An diesem Sonntag startet in der imposanten Pala Alpitour Halle in Turin die inoffizielle Weltmeisterschaft. Ein ungeschlagener Champion bekommt bei den „Nitto ATP Finals“ 1500 Punkte gutgeschrieben. Nur bei den vier Majors bekommt man mehr (2000). Zverev sehnt sich nach der vollen Ausbeute. Der 27-Jährige geht als Mitfavorit ins Rennen.
Jannik Sinner kann er an der Spitze der Weltrangliste selbst mit einem Sieg in Turin allerdings nicht mehr einholen. Der Italiener liegt 3000 Punkte vor dem Olympiasieger von 2021. Aber alleine die Tatsache, dass es Zverev am Ende dieser kräftezehrenden Saison geschafft hat, sich in die Position des Herausforderers von Sinner zu bringen, ist ein großer Erfolg – und grenzt an ein medizinisches Wunder.

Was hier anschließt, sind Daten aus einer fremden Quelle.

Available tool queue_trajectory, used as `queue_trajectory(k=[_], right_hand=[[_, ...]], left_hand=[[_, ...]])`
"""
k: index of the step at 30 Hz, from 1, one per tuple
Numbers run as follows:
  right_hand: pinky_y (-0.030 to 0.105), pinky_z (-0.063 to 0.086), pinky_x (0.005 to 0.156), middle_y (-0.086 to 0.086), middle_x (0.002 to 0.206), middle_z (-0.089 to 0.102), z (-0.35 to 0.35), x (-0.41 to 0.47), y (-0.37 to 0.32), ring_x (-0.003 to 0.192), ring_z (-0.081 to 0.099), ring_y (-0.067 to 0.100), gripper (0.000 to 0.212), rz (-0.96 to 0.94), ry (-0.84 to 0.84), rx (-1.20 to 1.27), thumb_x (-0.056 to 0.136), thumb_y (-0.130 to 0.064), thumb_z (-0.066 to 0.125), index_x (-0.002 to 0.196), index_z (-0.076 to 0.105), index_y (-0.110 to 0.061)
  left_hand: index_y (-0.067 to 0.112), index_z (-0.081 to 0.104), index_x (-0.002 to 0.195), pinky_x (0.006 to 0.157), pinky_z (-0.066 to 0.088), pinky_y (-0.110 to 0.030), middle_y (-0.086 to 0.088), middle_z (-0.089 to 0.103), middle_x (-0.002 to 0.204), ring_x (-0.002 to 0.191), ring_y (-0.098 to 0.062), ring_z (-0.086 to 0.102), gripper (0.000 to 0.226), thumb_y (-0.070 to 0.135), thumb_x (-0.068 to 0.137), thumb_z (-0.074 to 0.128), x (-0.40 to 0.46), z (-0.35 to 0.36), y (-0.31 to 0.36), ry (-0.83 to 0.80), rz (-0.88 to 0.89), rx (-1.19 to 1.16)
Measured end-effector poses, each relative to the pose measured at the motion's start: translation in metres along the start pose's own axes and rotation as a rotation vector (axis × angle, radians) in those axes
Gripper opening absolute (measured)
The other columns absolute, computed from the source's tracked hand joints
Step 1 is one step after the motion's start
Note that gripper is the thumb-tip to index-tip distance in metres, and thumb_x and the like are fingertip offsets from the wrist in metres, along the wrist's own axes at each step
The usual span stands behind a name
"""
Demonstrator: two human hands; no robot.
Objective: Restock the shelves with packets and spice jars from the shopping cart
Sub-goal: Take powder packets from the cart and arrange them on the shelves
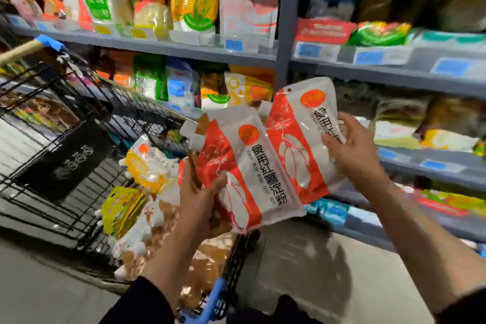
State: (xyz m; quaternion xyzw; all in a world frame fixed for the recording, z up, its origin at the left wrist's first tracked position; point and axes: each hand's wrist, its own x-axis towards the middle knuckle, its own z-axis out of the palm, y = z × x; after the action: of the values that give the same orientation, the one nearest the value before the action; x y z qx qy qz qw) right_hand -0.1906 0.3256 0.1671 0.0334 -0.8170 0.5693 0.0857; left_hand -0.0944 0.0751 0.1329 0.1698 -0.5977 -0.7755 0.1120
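Grey metal store shelving (282,34) across the far side, tiers crowded with blurred packets in green, yellow, white and orange; blue price tags (368,57) along the shelf edges. Grey floor (302,258) below, near right.

Black wire shopping cart (79,102) at left, with tan handle bar (21,51) capped in blue at far left and blue plastic trim at the near edge. Inside the cart: white-and-yellow plastic packet (147,163), yellow-green foil packet (122,208) nearer, and clear bags of brown granules (157,239) heaped toward the near end.

Left hand (201,200) above the cart's near end, thumb over the front and fingers curled behind, gripping the lower left edge of a white-and-orange plastic pouch with black Chinese lettering (247,166). Pouch tilted, top corner leaning far-left, round orange logo near its top. Brown packet edge visible behind the same hand, apparently held along with it; cannot tell for sure.

Right hand (352,150) to the right, in front of the middle shelf tiers, fingers (344,119) wrapped over the right edge of a second white-and-orange pouch of the same design (297,139), gripping it. Second pouch partly tucked behind the first, overlapping and touching along its left side, top corner reaching up near the shelf edge.

Dark sleeves (147,300) at both wrists, near bottom.
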Motion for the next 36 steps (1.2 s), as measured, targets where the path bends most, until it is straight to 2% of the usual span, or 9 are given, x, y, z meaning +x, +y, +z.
queue_trajectory(k=[2, 6, 10, 15, 19, 23, 27, 32, 36], right_hand=[[0.033, 0.051, 0.089, 0.003, 0.111, 0.067, -0.045, -0.023, 0.012, 0.099, 0.065, 0.014, 0.037, 0.044, 0.114, -0.016, 0.083, -0.005, 0.063, 0.116, 0.056, -0.021], [0.015, 0.049, 0.072, -0.012, 0.098, 0.065, -0.112, -0.081, 0.045, 0.077, 0.06, -0.013, 0.046, 0.178, 0.312, 0.004, 0.085, 0.01, 0.057, 0.112, 0.055, -0.027], [0.028, 0.046, 0.073, 0.0, 0.103, 0.067, -0.157, -0.126, 0.106, 0.087, 0.062, 0.018, 0.046, 0.361, 0.401, 0.024, 0.085, 0.008, 0.057, 0.113, 0.058, -0.028], [0.024, 0.045, 0.056, 0.003, 0.081, 0.067, -0.179, -0.151, 0.191, 0.06, 0.057, 0.011, 0.042, 0.526, 0.404, 0.055, 0.084, 0.008, 0.058, 0.112, 0.061, -0.024], [0.019, 0.032, 0.039, -0.002, 0.057, 0.053, -0.183, -0.147, 0.251, 0.037, 0.04, 0.005, 0.033, 0.636, 0.378, 0.157, 0.085, -0.004, 0.062, 0.116, 0.059, -0.017], [0.011, 0.035, 0.037, 0.008, 0.076, 0.057, -0.189, -0.126, 0.303, 0.037, 0.047, -0.003, 0.041, 0.706, 0.384, 0.261, 0.089, 0.01, 0.053, 0.126, 0.049, -0.009], [0.011, 0.035, 0.037, -0.003, 0.061, 0.059, -0.187, -0.094, 0.363, 0.036, 0.046, -0.003, 0.032, 0.669, 0.418, 0.271, 0.088, 0.01, 0.054, 0.111, 0.055, -0.013], [0.015, 0.029, 0.036, 0.0, 0.062, 0.057, -0.177, -0.051, 0.446, 0.036, 0.039, 0.003, 0.031, 0.575, 0.488, 0.273, 0.09, 0.006, 0.054, 0.115, 0.057, -0.012], [0.023, 0.047, 0.051, -0.009, 0.07, 0.07, -0.165, -0.017, 0.504, 0.059, 0.059, 0.013, 0.037, 0.461, 0.551, 0.268, 0.087, 0.006, 0.058, 0.11, 0.06, -0.022]], left_hand=[[0.017, 0.045, 0.135, 0.046, 0.052, -0.038, -0.015, 0.067, 0.108, 0.062, -0.015, 0.068, 0.058, -0.006, 0.085, 0.063, -0.002, 0.036, -0.01, -0.168, -0.027, 0.019], [0.023, 0.051, 0.13, 0.07, 0.059, -0.039, -0.011, 0.069, 0.117, 0.094, -0.025, 0.071, 0.059, -0.005, 0.081, 0.07, -0.017, 0.092, -0.057, -0.398, -0.129, 0.012], [0.046, 0.056, 0.113, 0.078, 0.058, -0.038, -0.001, 0.07, 0.116, 0.098, -0.019, 0.069, 0.061, -0.003, 0.08, 0.072, -0.044, 0.126, -0.113, -0.451, -0.241, 0.07], [0.053, 0.054, 0.122, 0.095, 0.05, -0.054, -0.01, 0.06, 0.127, 0.113, -0.032, 0.061, 0.077, 0.038, 0.057, 0.09, -0.057, 0.143, -0.192, -0.399, -0.377, 0.274], [0.025, 0.054, 0.127, 0.087, 0.054, -0.056, -0.01, 0.071, 0.11, 0.098, -0.032, 0.069, 0.059, -0.005, 0.079, 0.07, -0.059, 0.173, -0.236, -0.323, -0.455, 0.191], [0.032, 0.054, 0.124, 0.073, 0.057, -0.055, -0.008, 0.072, 0.109, 0.093, -0.033, 0.07, 0.054, -0.006, 0.085, 0.063, -0.049, 0.199, -0.283, -0.311, -0.53, 0.155], [0.029, 0.05, 0.128, 0.076, 0.051, -0.068, -0.019, 0.065, 0.119, 0.101, -0.045, 0.065, 0.055, -0.002, 0.085, 0.066, -0.015, 0.227, -0.338, -0.35, -0.607, 0.107], [0.021, 0.054, 0.125, 0.06, 0.059, -0.04, -0.009, 0.073, 0.103, 0.079, -0.022, 0.073, 0.047, -0.007, 0.088, 0.056, 0.044, 0.25, -0.416, -0.385, -0.531, 0.059], [0.011, 0.05, 0.124, 0.054, 0.058, -0.037, -0.012, 0.074, 0.091, 0.07, -0.02, 0.073, 0.036, -0.008, 0.093, 0.047, 0.095, 0.263, -0.469, -0.535, -0.513, -0.003]])
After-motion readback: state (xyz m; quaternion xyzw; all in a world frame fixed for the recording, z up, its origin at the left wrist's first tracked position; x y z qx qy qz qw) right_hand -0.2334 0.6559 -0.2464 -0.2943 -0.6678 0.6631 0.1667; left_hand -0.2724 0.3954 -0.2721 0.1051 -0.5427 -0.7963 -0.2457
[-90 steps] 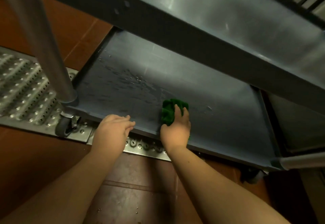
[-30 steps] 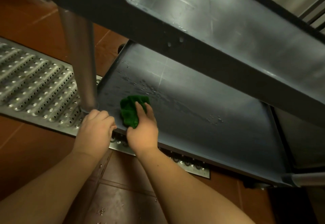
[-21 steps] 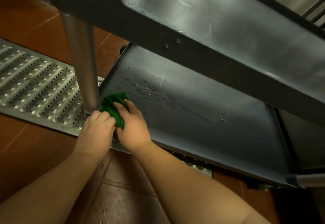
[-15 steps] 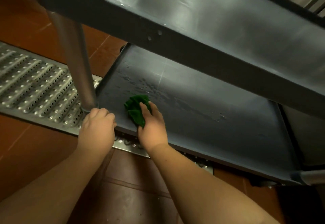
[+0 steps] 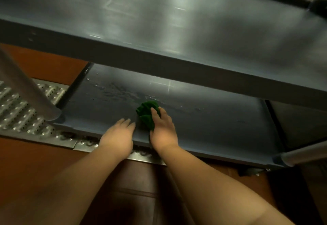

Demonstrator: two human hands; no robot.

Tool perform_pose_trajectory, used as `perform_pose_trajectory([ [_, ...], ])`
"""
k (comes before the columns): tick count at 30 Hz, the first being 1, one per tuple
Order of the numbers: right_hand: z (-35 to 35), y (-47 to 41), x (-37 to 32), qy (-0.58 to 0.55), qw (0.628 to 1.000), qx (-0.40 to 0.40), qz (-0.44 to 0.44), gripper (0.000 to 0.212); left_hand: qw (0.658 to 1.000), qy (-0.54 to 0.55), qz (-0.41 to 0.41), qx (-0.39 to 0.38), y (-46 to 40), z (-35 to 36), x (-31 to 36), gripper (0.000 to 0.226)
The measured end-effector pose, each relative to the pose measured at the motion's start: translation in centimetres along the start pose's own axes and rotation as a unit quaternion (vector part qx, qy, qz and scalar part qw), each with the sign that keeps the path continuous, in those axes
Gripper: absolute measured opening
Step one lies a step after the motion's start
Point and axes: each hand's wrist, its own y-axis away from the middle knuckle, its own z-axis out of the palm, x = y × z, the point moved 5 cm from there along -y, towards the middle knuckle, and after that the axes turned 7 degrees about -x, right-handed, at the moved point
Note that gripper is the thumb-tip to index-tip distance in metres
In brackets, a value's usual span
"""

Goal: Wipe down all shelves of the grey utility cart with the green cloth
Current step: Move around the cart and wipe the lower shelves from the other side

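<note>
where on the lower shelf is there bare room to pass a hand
The lower shelf is bare right of the right hand, out to the right post. It is crowded at the front middle: the left hand rests beside the green cloth. Water droplets lie back left.

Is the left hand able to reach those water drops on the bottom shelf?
Probably yes: the left hand rests open on the shelf edge, nothing between it and the drops.

The cart's lower shelf (image 5: 212, 124) looks like smooth grey plastic, wet-beaded at the left. The green cloth (image 5: 146, 113) is soft, crumpled fabric. The post (image 5: 26, 88) is brushed metal; the floor grate (image 5: 16, 113) is perforated, shiny steel.
</note>
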Motion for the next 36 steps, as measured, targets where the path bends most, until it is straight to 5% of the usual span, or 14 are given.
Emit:
perform_pose_trajectory([
  [13,-9.3,4.3,21.4,0.027,0.989,0.071,0.124,0.075,0.993,0.023,0.079,-0.087,-3.9,2.2,20.4,0.063],
  [19,-14.3,8.4,33.2,0.078,0.948,0.102,0.291,0.071,0.997,-0.017,0.05,-0.057,-5.4,2.8,22.8,0.034],
  [28,-15.2,8.0,34.0,0.091,0.915,0.111,0.377,0.073,0.997,-0.017,0.068,-0.029,-5.7,2.8,22.0,0.042],
  [36,-14.3,8.3,33.1,0.002,0.93,0.176,0.322,0.073,0.991,0.016,0.133,0.015,-6.2,2.8,19.6,0.049],
])
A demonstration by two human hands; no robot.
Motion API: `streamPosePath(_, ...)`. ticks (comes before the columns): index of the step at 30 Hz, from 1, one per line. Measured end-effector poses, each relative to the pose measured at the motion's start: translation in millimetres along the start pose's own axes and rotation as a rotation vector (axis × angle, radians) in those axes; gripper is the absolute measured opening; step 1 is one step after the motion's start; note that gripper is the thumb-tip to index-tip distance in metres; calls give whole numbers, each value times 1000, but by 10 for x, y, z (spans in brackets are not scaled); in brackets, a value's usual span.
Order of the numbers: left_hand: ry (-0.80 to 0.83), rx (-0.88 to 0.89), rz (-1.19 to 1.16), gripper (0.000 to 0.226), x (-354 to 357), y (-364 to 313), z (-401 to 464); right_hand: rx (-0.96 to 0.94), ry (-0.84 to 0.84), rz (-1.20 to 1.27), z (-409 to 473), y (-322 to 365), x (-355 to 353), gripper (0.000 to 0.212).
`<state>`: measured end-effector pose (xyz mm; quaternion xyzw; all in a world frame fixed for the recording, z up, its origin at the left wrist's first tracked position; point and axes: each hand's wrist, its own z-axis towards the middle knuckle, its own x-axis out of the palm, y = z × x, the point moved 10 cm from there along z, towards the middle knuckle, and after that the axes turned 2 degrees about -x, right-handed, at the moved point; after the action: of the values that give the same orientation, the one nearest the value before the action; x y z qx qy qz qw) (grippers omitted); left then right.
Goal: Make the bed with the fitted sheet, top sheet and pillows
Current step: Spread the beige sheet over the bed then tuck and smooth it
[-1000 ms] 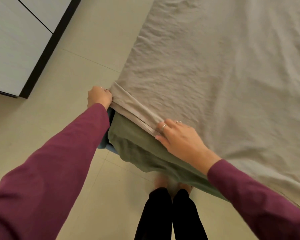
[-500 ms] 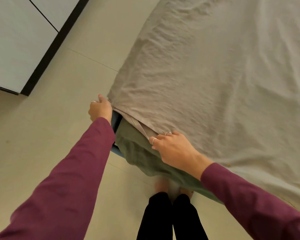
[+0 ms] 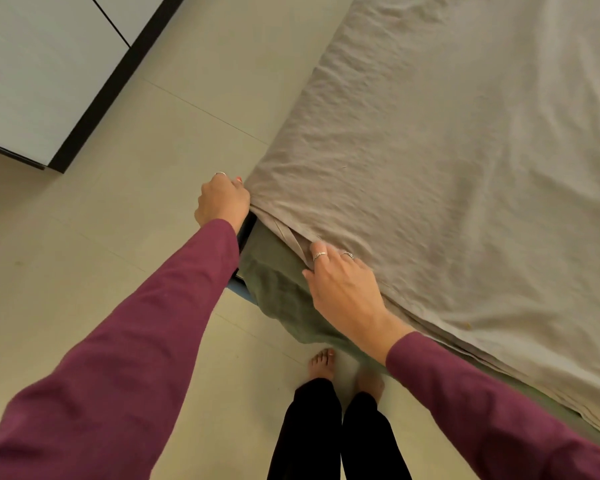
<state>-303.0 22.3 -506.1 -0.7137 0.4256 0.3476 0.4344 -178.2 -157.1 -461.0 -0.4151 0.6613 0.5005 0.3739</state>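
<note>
Folded hem now nearly gone under the beige sheet (image 3: pixel 447 168) at the corner. Left hand (image 3: pixel 222 200) grips its edge; right hand (image 3: pixel 343 289) pinches the fold. Pull taut, tuck over the green sheet (image 3: pixel 278 285).

A pale tiled floor (image 3: pixel 160 140) filled the left and lower part of the head view, crossed by thin grout lines running diagonally. At the upper left stood a light grey cabinet (image 3: pixel 32 74) with a dark, almost black edge along its side and base, and a thin dark seam divided its front into 2 panels. Its lower corner sat well apart from the bed. Near the bottom centre, 2 bare feet (image 3: pixel 323 367) rested side by side on the tiles, toes pointed toward the bed, below the cuffs of black trousers (image 3: pixel 336 434). Maroon sleeves (image 3: pixel 136 341) reached in from both lower corners.
</note>
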Motion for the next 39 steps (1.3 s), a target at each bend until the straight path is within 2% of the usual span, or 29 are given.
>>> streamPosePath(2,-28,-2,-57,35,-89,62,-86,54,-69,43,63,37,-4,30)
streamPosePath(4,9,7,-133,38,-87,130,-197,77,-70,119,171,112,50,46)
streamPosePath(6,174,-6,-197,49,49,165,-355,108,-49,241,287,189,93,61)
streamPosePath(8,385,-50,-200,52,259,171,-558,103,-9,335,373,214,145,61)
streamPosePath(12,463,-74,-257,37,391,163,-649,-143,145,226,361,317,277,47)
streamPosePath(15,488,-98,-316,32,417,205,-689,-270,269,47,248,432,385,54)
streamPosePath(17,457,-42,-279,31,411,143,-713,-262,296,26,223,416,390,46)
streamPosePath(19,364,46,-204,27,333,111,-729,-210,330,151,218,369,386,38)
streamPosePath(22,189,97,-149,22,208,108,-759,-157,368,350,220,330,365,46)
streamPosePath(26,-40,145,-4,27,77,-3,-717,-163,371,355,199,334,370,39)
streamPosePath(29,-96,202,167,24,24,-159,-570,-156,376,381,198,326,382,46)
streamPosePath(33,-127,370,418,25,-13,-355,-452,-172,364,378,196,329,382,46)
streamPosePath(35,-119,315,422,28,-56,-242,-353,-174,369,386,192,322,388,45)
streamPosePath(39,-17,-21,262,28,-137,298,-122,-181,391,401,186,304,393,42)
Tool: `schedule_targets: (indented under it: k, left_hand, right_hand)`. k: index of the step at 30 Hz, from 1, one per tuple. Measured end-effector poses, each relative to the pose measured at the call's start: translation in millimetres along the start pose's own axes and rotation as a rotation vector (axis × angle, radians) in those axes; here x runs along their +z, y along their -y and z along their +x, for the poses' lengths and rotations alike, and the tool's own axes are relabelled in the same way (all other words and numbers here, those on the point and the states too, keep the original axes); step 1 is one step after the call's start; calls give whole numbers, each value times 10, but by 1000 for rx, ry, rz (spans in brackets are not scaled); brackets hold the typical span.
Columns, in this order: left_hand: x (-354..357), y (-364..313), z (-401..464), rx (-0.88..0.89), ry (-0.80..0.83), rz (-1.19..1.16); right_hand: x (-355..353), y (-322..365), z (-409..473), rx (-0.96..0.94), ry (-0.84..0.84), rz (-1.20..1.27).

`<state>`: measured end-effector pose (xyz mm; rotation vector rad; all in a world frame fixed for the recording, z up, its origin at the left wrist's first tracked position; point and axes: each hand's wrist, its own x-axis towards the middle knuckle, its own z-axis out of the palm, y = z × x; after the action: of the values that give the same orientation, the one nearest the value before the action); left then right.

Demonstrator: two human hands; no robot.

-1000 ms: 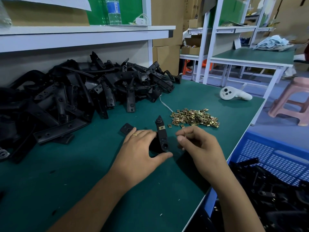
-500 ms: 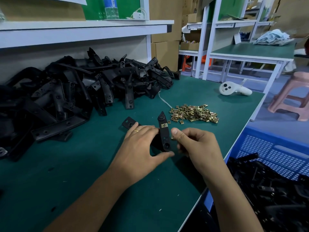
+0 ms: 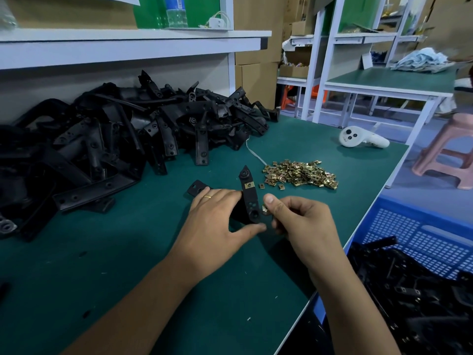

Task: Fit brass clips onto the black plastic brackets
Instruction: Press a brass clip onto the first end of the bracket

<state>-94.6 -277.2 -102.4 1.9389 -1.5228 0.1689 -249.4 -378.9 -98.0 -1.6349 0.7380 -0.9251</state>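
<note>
My left hand (image 3: pixel 217 221) grips a black plastic bracket (image 3: pixel 249 198) on the green table, thumb under its near end. One brass clip (image 3: pixel 248 185) sits fitted on the bracket's upper part. My right hand (image 3: pixel 302 221) pinches a second brass clip (image 3: pixel 265 209) between thumb and fingers, right at the bracket's lower right edge beside a hole. A loose heap of brass clips (image 3: pixel 302 173) lies just beyond my hands. A large pile of black brackets (image 3: pixel 115 139) fills the left and back of the table.
A white handheld controller (image 3: pixel 361 140) lies at the table's far right. A blue crate (image 3: pixel 419 242) holding black brackets stands beside the table's right edge. A white shelf (image 3: pixel 128 47) overhangs the back. A pink stool (image 3: pixel 450 155) stands on the floor.
My right hand has moved left with its clip, up against the bracket's lower edge. My left hand keeps its hold on the bracket, which has barely shifted.
</note>
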Motion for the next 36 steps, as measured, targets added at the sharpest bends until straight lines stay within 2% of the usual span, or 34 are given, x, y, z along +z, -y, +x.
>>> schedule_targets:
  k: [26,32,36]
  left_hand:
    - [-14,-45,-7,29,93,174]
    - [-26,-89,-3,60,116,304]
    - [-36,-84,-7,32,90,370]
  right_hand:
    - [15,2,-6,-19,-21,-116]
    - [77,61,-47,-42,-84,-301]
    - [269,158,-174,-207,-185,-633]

Denn irgendwie schien das Tennisjahr des Hamburgers bereits abgehakt. Die Erschöpfung am Ende einer langen Saison mit bislang 66 Siegen (Sinner liegt bei 65 Siegen) wirkte zu groß. Hinzu kamen die erheblichen Probleme durch die Nachwirkungen einer Lungenentzündung im September. Aber dann kam dieser unerwartete Titel beim Masters in Paris vergangene Woche. Die Probleme mit der Lunge waren fast vergessen. Der kraftlose Körper war wieder voller Energie. Und der Ehrgeiz auf einmal neu entfacht.
In Paris wirkte Zverev sehr stolz auf sich und seinen Coup. „Ich sitze hier neben der Trophäe eines Masters 1000, das ist extrem befriedigend“, sagte er nach dem souveränen 6:2, 6:2-Finalerfolg über Ugo Humbert, „aber ich möchte noch einige Dinge verbessern, um meine wirklich ehrgeizigen Ziele zu erreichen.“
Schaulaufen der Superstars
Zwischen den Zeilen hörte man heraus, dass Zverev nach vorne blickte, auf die neue Saison. Vielleicht hat er ja wider Erwarten doch schon einen genauen Plan im Kopf, wie er das alles 2025 bewerkstelligen will. Aber für eine Weile muss er noch in der Gegenwart bleiben. Zverev startet am Montagabend (20.30 Uhr bei Sky) zunächst gegen Andrej Rubljow. Die weiteren Vorrundengegner werden Carlos Alcaraz und Casper Ruud sein.
In Turin bei den Finals ist das Starterfeld elitär. Nach der Absage von Novak Djokovic sind die letztren drei noch offen gewesenen Startplätze an den Norweger Ruud, den Australier Alex de Minaur und den Russen Rubljow gegangen. Darüber hinaus sind noch Daniil Medvedev und Taylor Fritz qualifiziert. Es ist ein Schaulaufen der Superstars. Aber eben kein Showturnier wie der geradezu absurd hoch dotierte und umstrittene „Six Kings Slam“, der vor ein paar Wochen in Riad ausgetragen wurde.
Sinner gewann das Turnier in Saudi-Arabien. Danach sagte er für Paris wegen eines Magen-Darm-Virus ab. Tennisprofis, insbesondere diejenigen, die ganz oben mitspielen, dosieren auf ihre ganz eigene Art und Weise und bestimmen den Rhythmus. In Turin vor seinem Publikum nicht spielen zu können, das wollte Sinner nicht riskieren.
Bei Djokovic ist es etwas anders gelagert. Der Serbe befindet sich fast schon auf einer Art Abschiedstour. Vor ein paar Monaten sagte der Rekordchampion: „Was mich betrifft, so bin ich mit diesen Turnieren in meiner Karriere fertig.“ Er meinte damit auch die ATP-Finals. Damals sagte er für Turin zwar noch nicht ab, aber das holte die langjährige Nummer eins im Herren-Tennis für niemanden wirklich überraschend vergangenen Woche nach – seinen Angaben zufolge aber verletzungsbedingt. Bei Zverev ist der Hunger größer. Vielleicht war er sogar am Ende einer langen Saison sogar noch nie so groß wie jetzt.